• [REQUIRED WORK]: Below are entries; output exactly the lines from the one with "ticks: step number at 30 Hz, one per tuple" to the one with "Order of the", both included, and nothing else.

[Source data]
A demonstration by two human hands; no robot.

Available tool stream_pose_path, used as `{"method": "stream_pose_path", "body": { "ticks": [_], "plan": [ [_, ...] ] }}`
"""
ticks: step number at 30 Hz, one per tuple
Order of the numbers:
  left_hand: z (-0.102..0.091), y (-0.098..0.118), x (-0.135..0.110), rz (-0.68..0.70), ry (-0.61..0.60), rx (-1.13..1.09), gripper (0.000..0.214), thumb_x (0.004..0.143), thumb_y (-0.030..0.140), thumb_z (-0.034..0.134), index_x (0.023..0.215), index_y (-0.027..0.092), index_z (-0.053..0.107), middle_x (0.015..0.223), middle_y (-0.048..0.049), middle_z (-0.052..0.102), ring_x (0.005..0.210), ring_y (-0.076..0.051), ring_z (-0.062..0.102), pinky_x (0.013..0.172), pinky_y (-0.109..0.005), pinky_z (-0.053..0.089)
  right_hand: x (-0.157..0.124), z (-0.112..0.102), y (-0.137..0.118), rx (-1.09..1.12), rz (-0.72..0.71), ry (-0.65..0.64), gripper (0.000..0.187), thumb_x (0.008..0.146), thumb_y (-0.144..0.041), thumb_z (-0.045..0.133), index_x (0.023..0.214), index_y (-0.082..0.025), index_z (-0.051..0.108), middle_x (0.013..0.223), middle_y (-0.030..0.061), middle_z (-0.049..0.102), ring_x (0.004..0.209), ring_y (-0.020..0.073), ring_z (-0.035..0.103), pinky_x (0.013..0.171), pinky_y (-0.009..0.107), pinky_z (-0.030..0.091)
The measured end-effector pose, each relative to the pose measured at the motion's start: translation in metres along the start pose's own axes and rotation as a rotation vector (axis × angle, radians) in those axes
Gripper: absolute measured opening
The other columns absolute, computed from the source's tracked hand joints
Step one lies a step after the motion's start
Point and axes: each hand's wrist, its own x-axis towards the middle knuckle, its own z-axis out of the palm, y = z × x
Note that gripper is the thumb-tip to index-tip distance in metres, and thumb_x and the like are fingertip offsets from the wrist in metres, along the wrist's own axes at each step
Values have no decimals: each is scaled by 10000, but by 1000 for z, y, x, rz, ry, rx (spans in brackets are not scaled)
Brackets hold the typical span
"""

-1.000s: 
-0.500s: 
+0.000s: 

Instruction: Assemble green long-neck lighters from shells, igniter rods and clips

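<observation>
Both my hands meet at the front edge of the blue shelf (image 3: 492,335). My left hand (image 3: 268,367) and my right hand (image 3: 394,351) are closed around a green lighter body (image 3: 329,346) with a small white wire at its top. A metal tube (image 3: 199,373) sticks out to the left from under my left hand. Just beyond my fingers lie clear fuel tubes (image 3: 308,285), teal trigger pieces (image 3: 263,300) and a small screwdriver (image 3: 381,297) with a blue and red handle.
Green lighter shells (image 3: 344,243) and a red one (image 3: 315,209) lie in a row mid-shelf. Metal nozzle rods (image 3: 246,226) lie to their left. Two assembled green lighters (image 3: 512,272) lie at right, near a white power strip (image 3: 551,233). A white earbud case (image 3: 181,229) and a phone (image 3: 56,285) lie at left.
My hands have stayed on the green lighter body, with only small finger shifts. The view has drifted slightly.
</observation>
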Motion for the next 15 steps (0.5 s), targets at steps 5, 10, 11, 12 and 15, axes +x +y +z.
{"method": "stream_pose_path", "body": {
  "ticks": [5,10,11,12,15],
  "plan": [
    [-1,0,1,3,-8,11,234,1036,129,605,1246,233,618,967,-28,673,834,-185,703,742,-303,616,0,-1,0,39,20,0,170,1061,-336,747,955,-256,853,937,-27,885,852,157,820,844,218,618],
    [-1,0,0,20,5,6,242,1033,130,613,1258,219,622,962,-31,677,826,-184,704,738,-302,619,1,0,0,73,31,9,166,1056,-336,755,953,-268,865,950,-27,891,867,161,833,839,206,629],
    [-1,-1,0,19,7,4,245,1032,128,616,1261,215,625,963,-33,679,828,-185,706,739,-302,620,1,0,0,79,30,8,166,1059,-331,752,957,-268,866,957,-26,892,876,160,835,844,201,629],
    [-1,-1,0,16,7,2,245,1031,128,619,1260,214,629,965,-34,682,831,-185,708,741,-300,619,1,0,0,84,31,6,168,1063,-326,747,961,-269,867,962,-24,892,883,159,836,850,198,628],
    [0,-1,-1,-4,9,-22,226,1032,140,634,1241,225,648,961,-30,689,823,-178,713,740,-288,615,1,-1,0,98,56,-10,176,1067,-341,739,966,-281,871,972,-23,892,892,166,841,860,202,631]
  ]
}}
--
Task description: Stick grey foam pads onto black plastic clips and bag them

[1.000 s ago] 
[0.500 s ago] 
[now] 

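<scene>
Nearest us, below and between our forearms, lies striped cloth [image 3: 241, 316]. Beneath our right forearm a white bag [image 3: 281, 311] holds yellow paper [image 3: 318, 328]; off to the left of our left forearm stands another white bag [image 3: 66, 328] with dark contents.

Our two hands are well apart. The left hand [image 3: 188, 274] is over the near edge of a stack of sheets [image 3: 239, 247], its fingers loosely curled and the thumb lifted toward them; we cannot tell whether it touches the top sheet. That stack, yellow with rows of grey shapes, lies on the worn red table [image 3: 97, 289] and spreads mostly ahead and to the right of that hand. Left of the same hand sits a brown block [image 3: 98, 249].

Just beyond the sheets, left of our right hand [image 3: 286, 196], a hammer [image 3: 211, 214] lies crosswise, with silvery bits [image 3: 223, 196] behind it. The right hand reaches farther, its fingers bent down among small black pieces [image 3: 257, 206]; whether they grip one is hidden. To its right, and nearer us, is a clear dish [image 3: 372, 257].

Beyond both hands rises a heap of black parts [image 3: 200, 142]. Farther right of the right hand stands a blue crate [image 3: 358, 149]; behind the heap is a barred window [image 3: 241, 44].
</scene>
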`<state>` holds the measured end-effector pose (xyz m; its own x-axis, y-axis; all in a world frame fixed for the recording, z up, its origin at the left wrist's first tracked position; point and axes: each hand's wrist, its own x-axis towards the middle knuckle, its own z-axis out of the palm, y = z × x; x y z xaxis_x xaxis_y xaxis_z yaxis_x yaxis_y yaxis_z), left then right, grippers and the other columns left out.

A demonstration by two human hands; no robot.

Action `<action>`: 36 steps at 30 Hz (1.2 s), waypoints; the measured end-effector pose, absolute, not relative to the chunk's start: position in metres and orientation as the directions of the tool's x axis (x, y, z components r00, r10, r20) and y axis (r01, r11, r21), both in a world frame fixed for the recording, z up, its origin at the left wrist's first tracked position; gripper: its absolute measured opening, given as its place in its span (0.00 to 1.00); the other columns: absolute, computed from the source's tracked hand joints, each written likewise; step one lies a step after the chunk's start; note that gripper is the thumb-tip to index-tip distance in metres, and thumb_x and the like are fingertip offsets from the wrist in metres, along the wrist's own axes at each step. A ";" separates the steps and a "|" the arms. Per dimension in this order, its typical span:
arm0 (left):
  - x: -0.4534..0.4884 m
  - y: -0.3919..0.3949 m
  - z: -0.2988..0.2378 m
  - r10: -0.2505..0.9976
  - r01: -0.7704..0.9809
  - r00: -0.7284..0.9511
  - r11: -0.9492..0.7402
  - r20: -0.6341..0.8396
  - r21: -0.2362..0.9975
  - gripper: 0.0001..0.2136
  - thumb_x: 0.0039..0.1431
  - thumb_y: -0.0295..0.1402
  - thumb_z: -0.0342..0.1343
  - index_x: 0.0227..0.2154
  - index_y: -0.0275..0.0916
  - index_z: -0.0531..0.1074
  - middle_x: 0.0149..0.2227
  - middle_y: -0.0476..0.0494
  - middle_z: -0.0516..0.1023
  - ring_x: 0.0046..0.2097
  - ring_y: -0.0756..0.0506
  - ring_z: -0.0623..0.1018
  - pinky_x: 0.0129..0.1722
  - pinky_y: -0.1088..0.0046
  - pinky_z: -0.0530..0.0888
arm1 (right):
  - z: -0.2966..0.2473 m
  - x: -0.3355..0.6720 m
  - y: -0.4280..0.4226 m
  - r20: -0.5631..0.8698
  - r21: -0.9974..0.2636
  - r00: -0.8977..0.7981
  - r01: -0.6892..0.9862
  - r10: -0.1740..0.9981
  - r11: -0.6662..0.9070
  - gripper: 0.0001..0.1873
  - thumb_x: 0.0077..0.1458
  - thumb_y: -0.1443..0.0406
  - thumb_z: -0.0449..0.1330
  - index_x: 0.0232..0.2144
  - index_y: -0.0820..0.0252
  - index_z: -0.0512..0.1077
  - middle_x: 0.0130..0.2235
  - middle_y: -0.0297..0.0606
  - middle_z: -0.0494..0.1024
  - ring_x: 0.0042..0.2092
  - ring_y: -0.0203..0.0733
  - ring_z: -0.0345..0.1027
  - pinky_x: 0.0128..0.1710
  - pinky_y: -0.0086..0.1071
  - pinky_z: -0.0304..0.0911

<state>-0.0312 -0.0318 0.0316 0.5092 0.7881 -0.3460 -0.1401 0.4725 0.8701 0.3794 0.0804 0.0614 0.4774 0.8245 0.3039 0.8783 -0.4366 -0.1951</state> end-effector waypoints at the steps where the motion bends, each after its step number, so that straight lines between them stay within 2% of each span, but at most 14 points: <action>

• [RESPONSE BOX]:
ticks: step number at 30 Hz, one per tuple
Order of the numbers:

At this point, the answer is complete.